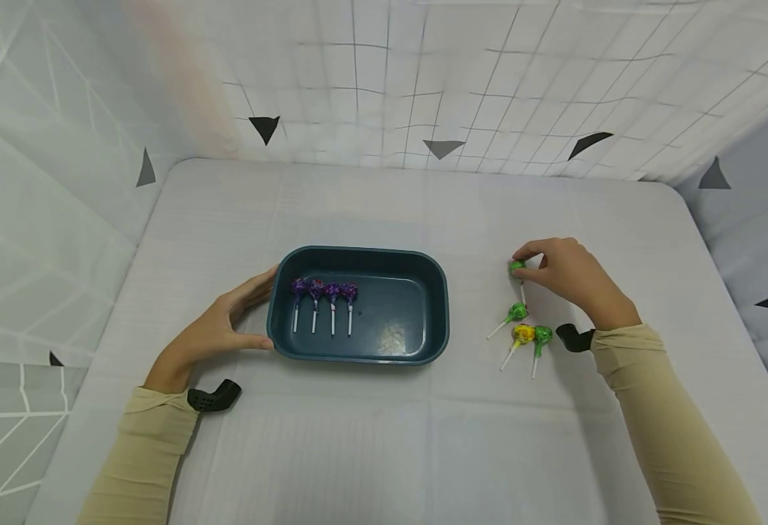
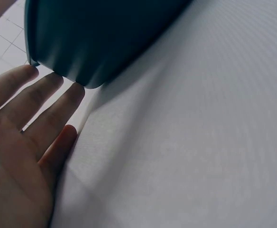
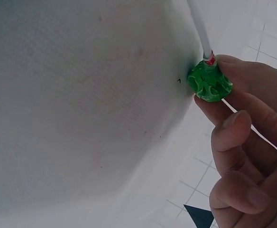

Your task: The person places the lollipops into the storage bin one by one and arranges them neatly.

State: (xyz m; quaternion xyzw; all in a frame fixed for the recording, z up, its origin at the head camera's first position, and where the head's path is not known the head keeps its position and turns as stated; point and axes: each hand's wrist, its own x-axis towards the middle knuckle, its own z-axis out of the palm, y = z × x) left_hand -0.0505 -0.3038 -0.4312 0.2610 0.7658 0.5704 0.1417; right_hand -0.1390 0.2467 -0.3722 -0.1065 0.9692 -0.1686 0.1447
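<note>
My left hand (image 1: 213,332) rests against the left end of a dark teal plastic tray (image 1: 416,313), thumb at its near corner and fingers toward its far corner. In the left wrist view those fingers (image 2: 50,116) are straight, their tips touching the tray's end wall. Several purple-wrapped lollipops (image 1: 332,293) lie side by side in the tray's left half, sticks toward me. To the right, my right hand (image 1: 574,273) pinches a green lollipop (image 3: 209,83) by its wrapped head between thumb and fingers. Its white stick points back toward me in the head view.
Just nearer than the right hand lie a green lollipop (image 1: 518,312), a yellow lollipop (image 1: 524,334) and another green lollipop (image 1: 543,334) on the white-covered table (image 1: 357,452). White walls with grid lines (image 1: 416,80) and dark triangles stand behind the table and at its sides.
</note>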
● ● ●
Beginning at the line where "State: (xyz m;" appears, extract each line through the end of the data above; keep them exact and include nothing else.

State: (xyz m; quaternion xyzw; all in a frame fixed for the recording, z up, its origin at the head camera's first position, and where the head's path is not known the head keeps its position and turns as stated; point and axes: each hand's wrist, its own x-axis towards the middle knuckle, its own z-axis out of the palm, y = z × x) left_hand -0.0505 -0.3038 -0.4312 0.2610 0.7658 0.5704 0.1417; right_hand -0.1390 0.2467 -0.3722 -0.1065 0.9692 -0.1686 0.1447
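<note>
My left hand (image 1: 213,332) rests against the left end of a dark teal plastic tray (image 1: 416,313), thumb at its near corner and fingers toward its far corner. In the left wrist view those fingers (image 2: 50,116) are straight, their tips touching the tray's end wall. Several purple-wrapped lollipops (image 1: 332,293) lie side by side in the tray's left half, sticks toward me. To the right, my right hand (image 1: 574,273) pinches a green lollipop (image 3: 209,83) by its wrapped head between thumb and fingers. Its white stick points back toward me in the head view.
Just nearer than the right hand lie a green lollipop (image 1: 518,312), a yellow lollipop (image 1: 524,334) and another green lollipop (image 1: 543,334) on the white-covered table (image 1: 357,452). White walls with grid lines (image 1: 416,80) and dark triangles stand behind the table and at its sides.
</note>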

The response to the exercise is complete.